**WHAT TO WORK ON**
Starting at the first line of the data below, repeat each line word for word up to and including the line with "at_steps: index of".

**DATA BLOCK**
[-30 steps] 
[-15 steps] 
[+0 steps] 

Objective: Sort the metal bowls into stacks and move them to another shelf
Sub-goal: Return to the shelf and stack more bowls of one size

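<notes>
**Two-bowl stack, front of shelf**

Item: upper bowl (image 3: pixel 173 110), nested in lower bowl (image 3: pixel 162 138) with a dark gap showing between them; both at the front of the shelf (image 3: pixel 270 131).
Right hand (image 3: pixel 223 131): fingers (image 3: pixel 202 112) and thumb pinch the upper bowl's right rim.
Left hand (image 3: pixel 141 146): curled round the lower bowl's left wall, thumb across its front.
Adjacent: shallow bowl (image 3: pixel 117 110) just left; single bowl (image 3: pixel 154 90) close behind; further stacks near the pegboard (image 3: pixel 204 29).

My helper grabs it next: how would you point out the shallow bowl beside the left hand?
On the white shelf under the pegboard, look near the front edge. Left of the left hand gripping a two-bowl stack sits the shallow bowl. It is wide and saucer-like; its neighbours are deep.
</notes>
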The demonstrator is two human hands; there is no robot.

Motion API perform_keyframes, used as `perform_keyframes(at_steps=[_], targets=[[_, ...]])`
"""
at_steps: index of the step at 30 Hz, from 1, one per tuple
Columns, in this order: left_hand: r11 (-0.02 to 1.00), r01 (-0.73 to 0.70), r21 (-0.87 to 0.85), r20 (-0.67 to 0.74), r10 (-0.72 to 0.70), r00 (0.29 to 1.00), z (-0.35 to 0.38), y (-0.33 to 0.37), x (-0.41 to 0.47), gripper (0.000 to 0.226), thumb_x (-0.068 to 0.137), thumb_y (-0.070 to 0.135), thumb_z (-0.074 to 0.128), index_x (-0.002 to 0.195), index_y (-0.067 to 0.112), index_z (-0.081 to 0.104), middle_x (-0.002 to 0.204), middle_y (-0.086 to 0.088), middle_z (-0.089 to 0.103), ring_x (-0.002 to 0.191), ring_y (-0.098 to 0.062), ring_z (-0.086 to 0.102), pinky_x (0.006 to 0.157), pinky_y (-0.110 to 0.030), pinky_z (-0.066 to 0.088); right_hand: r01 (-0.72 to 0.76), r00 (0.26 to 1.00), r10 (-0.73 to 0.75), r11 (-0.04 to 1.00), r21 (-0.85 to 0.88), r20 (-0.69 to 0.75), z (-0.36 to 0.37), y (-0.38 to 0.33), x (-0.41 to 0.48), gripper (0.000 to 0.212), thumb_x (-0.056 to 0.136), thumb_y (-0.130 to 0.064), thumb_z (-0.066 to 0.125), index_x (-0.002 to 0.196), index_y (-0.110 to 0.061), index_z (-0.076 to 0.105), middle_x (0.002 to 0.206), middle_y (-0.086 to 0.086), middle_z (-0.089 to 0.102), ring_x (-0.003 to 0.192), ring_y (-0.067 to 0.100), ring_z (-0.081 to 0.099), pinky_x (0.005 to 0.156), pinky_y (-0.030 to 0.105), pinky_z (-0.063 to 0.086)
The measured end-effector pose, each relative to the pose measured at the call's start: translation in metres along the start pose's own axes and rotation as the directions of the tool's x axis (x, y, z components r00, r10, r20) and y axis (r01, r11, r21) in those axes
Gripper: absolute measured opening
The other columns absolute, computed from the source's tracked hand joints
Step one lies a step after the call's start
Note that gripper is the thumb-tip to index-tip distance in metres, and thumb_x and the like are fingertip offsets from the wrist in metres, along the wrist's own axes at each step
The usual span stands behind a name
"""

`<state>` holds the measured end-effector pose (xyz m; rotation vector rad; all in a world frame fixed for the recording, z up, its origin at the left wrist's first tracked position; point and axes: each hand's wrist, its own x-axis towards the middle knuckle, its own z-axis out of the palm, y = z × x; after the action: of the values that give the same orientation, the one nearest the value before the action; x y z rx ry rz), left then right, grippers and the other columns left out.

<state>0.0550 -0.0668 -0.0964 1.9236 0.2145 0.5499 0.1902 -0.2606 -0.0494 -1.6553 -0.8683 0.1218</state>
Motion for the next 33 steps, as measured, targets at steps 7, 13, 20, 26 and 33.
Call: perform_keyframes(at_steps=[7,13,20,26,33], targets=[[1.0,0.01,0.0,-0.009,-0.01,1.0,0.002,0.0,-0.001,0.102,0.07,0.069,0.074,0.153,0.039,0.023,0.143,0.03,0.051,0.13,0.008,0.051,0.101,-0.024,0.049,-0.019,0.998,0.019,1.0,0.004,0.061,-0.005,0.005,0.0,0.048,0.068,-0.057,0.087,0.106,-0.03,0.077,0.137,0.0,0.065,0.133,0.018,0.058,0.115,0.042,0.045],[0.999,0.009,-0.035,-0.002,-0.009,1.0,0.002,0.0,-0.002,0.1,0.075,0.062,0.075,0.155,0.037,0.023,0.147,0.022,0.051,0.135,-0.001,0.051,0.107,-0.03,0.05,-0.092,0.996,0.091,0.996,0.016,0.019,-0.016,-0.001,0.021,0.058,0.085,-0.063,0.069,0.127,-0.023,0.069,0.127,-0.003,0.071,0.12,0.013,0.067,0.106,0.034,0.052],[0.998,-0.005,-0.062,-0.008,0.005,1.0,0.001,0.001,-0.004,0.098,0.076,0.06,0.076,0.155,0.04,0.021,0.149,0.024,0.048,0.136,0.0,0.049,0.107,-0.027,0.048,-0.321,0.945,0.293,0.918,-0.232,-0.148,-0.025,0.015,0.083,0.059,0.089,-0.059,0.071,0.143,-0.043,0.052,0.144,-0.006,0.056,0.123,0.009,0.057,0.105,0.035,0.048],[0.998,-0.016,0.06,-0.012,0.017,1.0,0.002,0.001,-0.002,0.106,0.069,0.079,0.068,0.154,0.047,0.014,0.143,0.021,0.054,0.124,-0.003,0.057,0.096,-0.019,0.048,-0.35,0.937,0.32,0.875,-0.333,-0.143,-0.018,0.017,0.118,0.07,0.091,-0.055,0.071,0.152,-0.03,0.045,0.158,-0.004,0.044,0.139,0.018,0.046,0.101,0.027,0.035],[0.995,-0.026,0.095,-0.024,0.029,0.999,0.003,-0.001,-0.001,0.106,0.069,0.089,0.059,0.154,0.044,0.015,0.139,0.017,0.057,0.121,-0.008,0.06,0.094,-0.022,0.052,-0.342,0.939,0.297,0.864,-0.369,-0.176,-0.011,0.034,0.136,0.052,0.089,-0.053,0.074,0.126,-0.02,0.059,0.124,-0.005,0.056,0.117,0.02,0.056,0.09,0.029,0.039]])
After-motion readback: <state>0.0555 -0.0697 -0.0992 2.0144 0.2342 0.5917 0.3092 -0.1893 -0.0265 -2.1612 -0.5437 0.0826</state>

**YOUR SOLUTION**
[-30 steps] 
[-15 steps] 
[+0 steps] 

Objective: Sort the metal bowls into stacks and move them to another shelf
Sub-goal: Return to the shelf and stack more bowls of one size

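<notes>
**Two-bowl stack, front of shelf**

Item: upper bowl (image 3: pixel 173 110), nested in lower bowl (image 3: pixel 162 138) with a dark gap showing between them; both at the front of the shelf (image 3: pixel 270 131).
Right hand (image 3: pixel 223 131): fingers (image 3: pixel 202 112) and thumb pinch the upper bowl's right rim.
Left hand (image 3: pixel 141 146): curled round the lower bowl's left wall, thumb across its front.
Adjacent: shallow bowl (image 3: pixel 117 110) just left; single bowl (image 3: pixel 154 90) close behind; further stacks near the pegboard (image 3: pixel 204 29).

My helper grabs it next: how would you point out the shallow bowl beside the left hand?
On the white shelf under the pegboard, look near the front edge. Left of the left hand gripping a two-bowl stack sits the shallow bowl. It is wide and saucer-like; its neighbours are deep.
</notes>
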The demonstrator is two human hands; there is no robot.

Motion API perform_keyframes, used as `perform_keyframes(at_steps=[_], targets=[[_, ...]])`
"""
at_steps: index of the step at 30 Hz, from 1, one per tuple

The exercise asks for nothing more.